I have been training different configurations of the network, with different parameters. Last week I tried to run a simple parameter study, to analyze the impact of one parameter on the performance of the model. To do this, I have a script that iterates over the different values of the parameters. For each value, the network class is instantiated, the network trained and the final plots and results obtained. The initialization of the dataloaders take place outside of this loop since they are quite slow.
What I have observed is that the first iteration of this for loop takes ~6x more time than the following iterations.
The results seem to be consistent, the final results show that even if the first network has less parameters than the following, it’s the slowest to train by a huge difference. I have read that it’s possible that PyTorch might cache some operations, but it does not sense to me to observe this huge speed up.
Is this behavior possible? Or do I definitely have a bug that I have still not found?
In case it’s relevant, when training, the network occupies around a 10% of the GPU’s VRAM.
Thank you very much for any type of help you can provide,
It depends on what operations are included in the first iteration of your loop. If the first iteration is doing things like instantiating the first CUDA tensor, calling the first CUDA kernels, etc., then the performance difference could be expected as there are overheads associated with creating the CUDA context and loading kernels into GPU memory.
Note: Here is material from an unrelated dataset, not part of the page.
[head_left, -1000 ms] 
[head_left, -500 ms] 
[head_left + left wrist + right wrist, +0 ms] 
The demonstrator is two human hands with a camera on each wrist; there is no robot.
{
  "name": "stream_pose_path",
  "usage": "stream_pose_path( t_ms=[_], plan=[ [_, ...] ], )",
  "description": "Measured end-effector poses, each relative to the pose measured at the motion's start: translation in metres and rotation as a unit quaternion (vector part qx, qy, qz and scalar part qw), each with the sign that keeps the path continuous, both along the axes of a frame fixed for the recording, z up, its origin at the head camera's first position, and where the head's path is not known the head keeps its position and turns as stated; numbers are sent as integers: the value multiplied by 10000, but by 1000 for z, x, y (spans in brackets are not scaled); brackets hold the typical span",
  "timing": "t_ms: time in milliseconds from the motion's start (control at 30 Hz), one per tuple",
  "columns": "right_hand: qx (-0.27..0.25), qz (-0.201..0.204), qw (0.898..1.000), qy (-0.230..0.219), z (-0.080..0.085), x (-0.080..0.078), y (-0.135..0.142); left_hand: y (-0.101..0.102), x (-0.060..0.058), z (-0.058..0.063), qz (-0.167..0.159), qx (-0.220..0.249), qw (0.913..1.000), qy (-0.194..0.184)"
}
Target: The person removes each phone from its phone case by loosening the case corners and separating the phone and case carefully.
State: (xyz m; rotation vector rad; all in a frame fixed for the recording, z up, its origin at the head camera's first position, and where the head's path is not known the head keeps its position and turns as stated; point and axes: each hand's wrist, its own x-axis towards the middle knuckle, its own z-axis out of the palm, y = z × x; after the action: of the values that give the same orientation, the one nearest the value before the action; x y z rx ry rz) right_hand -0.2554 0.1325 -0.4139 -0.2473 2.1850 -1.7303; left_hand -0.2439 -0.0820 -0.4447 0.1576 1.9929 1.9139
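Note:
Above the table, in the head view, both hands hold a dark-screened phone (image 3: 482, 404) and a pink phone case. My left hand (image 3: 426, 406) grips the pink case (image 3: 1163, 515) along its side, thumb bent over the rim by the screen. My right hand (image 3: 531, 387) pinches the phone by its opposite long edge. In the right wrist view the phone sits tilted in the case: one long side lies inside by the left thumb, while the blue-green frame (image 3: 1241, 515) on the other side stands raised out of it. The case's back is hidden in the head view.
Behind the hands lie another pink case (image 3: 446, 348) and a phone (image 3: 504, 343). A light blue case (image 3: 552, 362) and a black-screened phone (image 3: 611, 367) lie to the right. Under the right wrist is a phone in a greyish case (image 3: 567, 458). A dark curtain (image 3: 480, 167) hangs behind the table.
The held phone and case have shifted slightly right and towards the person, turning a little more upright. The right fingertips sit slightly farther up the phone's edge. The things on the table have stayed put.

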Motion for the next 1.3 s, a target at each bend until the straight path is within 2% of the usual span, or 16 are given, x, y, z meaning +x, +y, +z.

Additionally, if you are doing convolutions that have the same shape in subsequent iterations, the heuristics determining e.g., kernel selection would be run once and then cached for subsequent iterations.
It’s common practice to throw out the first/several warmup iterations when doing model benchmarking, as even factors such as GPU clocks ramping up from an idle power state will perturb the results.
Thank you for your quick response. However, I do not yet quite understand the problem I have.
Each iteration of my for loop consists of instantiating a new model and training it. I understand that the first epochs of this training process, for each iteration, might be slower than the rest of the training process due to having to initialize CUDA kernels and instantiating . However, to me, it’s not clear that this results in such a considerable difference in time (first iteration ~6h, others ~1h).
Furthermore, the same architecture of the model seems to have different performance scores depending on what iteration of this for loop it has been trained on. If it’s been trained on the first iteration (slowest), the performance on the test set tends to be considerably better than if it’s trained in the second or third iteration of the for loop.
Is this also consistent with the warming up you mentioned? If yes, is there any literature I can read describing these situations and how best to deal with them?